What's the day 1 scenario depending on the outcome?
Well, in the event of a 'yes', the immediate reaction is likely to be total panic. I am not sure this is a risk that is properly hedged in most investors' portfolios. Until the secession agreement is firmed up uncertainty will prevail, and that makes quantifying the impact on the economy - Scotland's or UK's - close to impossible. Higher Gilt spreads over Bunds or Treasuries, further Sterling weakness and a higher
UK risk premium hitting valuations of UK focussed companies are all likely. And the pensions are likely to bite too. Re-designation of national pension schemes to 'cross border' will require full funding status - and potentially large cash contributions will be required to get there.
Flip the coin. A 'no' vote presents a fantastic opportunity to buy UK domestic Cyclicals - or at the index level, the FTSE 250. These stocks have been de-rated twice this year - once on interest rate risk and latterly on this Scottish issue. As a result Valuations are looking very appealing now. Buy on a 'no'!

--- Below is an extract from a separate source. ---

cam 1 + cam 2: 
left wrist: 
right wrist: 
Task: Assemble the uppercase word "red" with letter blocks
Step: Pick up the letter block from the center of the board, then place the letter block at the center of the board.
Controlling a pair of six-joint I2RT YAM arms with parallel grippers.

How far this extends across Europe is perhaps the most important question. Can the separation of countries within an EU member state be considered legal precedent? Is this formal acknowledgement of the right to self-determination?

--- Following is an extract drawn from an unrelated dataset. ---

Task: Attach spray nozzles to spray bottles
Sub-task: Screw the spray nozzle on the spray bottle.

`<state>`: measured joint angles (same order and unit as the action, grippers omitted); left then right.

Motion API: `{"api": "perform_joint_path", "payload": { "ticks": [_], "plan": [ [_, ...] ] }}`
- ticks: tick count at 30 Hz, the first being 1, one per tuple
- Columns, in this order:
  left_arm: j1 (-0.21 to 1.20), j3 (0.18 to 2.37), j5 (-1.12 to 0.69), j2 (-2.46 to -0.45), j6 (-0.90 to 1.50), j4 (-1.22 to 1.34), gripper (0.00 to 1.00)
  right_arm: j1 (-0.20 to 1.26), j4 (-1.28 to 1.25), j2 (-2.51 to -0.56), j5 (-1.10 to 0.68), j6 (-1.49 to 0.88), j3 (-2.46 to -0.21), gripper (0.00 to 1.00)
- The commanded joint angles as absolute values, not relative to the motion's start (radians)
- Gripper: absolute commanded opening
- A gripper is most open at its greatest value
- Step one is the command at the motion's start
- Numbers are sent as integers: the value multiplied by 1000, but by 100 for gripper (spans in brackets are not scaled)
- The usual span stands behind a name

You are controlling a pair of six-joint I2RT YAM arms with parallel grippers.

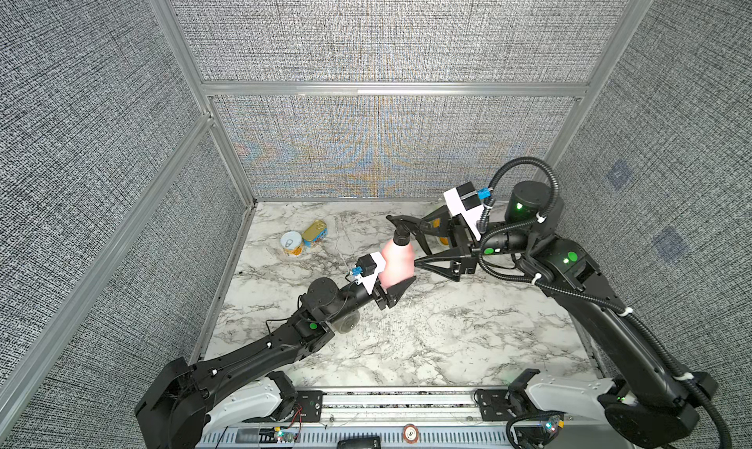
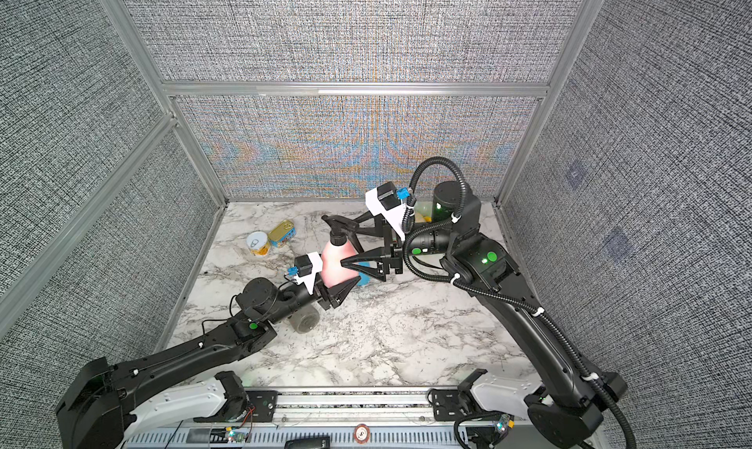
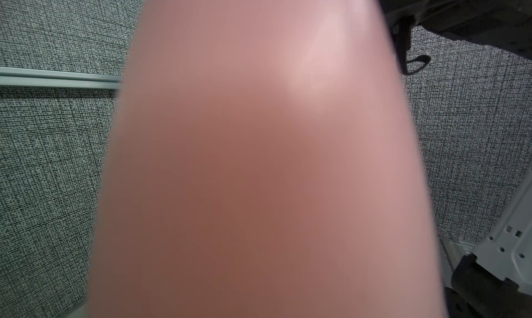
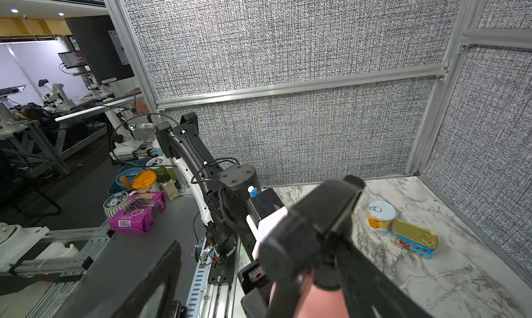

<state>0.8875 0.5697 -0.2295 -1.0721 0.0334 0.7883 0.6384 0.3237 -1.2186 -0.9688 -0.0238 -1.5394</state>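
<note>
Well to the left of the pink bottle (image 1: 396,264), toward the back wall, two tins (image 1: 291,243) rest on the marble table (image 1: 407,345). They are no part of the job. Also left of the pink bottle but toward the front, a grey bottle (image 2: 305,319) shows half hidden under the left arm, with no nozzle visible on it.

The left gripper (image 1: 394,283) pinches the pink bottle low on its body and holds it clear of the table. The bottle's long axis is nearly upright, neck up. On that neck sits the black nozzle (image 1: 401,228), its spout pointing left and away.

Just right of the pink bottle, the right gripper (image 1: 413,243) reaches in from the right with its jaws spread. One finger lies beyond the nozzle and the other on the near side, at the bottle's shoulder. I cannot tell whether either touches.

The nozzle therefore lies straight ahead between the right jaws, and the right arm is the one placed to work it. The coming move is probably to close on the collar and turn it about the bottle's upright axis while the left arm holds firm. Whether the nozzle is already seated cannot be told.

The left wrist view gives only a pink blur of the bottle (image 3: 259,158). The right wrist view shows the nozzle (image 4: 316,230) close up on the pink neck, between the fingers. Only a top view shows a blue bottle (image 2: 365,278) just right of the pink bottle, behind the near finger.
</note>
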Motion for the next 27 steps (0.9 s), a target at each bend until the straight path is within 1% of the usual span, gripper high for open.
{"api": "perform_joint_path", "payload": {
  "ticks": [1, 7, 12, 16, 18, 22, 27],
  "plan": [
    [887, 569, -215, -1073, 18, 819, 54, 677, 356, -1218, -945, -19, -1546, 86],
    [887, 570, -216, -1074, 18, 818, 54, 721, 411, -1224, -900, 5, -1561, 85],
    [887, 568, -213, -1072, 15, 816, 54, 724, 425, -1178, -846, 5, -1532, 81],
    [887, 569, -209, -1070, 12, 816, 54, 718, 407, -1114, -747, 1, -1469, 78],
    [887, 568, -210, -1070, 12, 816, 54, 706, 383, -1094, -710, -16, -1442, 75],
    [887, 570, -226, -1071, 12, 814, 54, 679, 327, -1106, -546, -60, -1428, 75],
    [887, 571, -234, -1066, 14, 812, 54, 675, 336, -1196, -591, -69, -1524, 75]
  ]
}}
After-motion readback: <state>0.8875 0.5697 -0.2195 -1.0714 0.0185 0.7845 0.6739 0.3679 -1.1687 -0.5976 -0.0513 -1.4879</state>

It would not be too surprising to see Catalonia challenge Madrid's refusal to grant legal status to their planned November vote through the European courts. I suspect Spanish government bonds and equity prices will share some pain with their UK cousins on a yes vote. And from a medium-term perspective, this arguably makes a 2017 referendum on EU membership more likely - Labour will lose their Scottish MPs in March 2016 opening the door for the Conservatives to return to power. Without the pro-European Scottish voter base there is a strong chance we would opt out. There will be many people across Europe concerned about what that would do to the political balance within the EU.
All in all, which sectors are most exposed?

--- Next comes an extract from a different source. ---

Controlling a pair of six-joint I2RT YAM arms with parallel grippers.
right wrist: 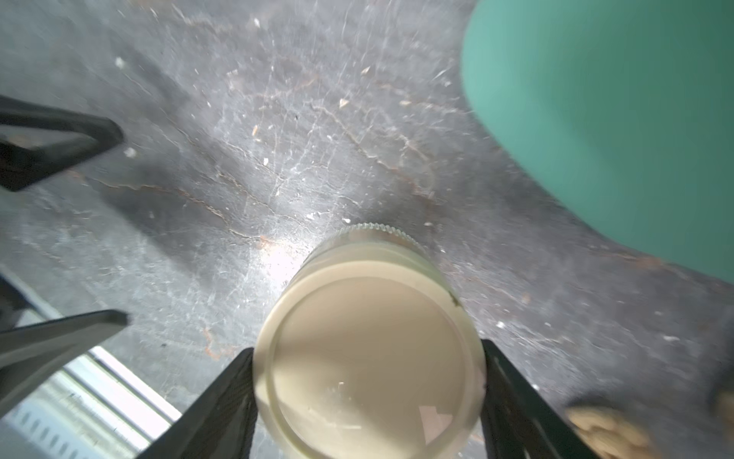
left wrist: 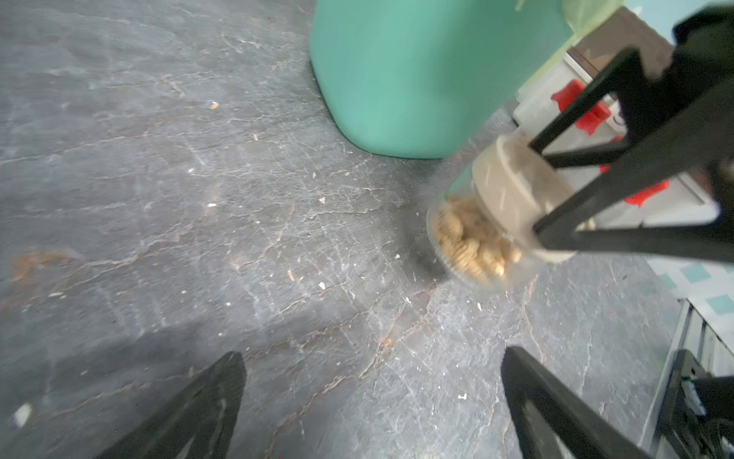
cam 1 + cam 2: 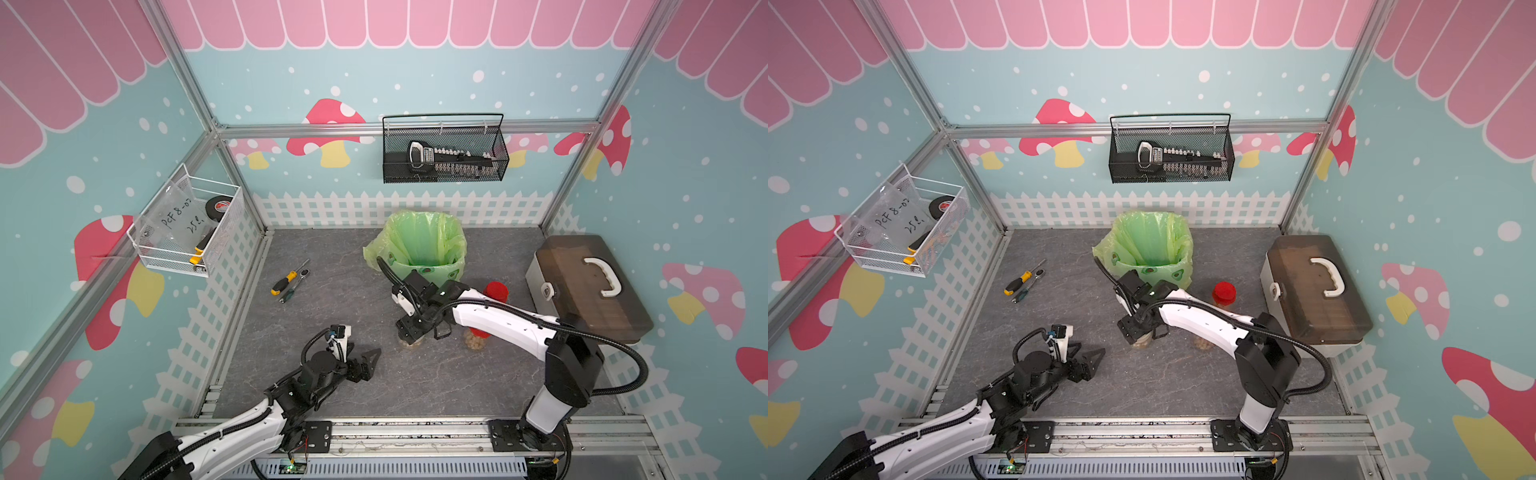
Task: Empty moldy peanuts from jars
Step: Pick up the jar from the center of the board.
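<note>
Right tool (image 1: 366, 349) clamps beige lid (image 1: 369, 373), left tool (image 2: 373, 355) gapes, bag (image 3: 178, 216) reads "PcF 8".

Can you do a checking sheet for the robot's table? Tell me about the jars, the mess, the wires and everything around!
Surface: grey tabletop, flecked with small crumbs.
Job's things: beige-lidded jar holds peanuts, lid on; far red-lidded jar and near red-lidded jar, both capped; bin with green bag behind them.
Clutter: two hand tools lying loose.
End effectors: right end effector shut on the beige lid; left end effector open, empty.
Cables: black hoses along both arms, no snag seen.
Surroundings: closed toolbox; black mesh basket and white wire basket on the walls.
</note>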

The impact on Financial Service has been well documented. Re-domiciling of Sottish Banks is likely. Personally, I am not convinced this is a big deal. They only have to hold board meetings in London. How many staff would move South is questionable. Similarly insurance companies and asset managers can easily set up UK holding companies to ensure their clients receive the same regulatory and fiscal certainty they have today. Some Utilities generation activities are exposed to the potential loss of UK subsidies. But there are deals to be done around such issues. Perhaps in reality it is companies that sell into Scotland that are most exposed should the economy take a hit.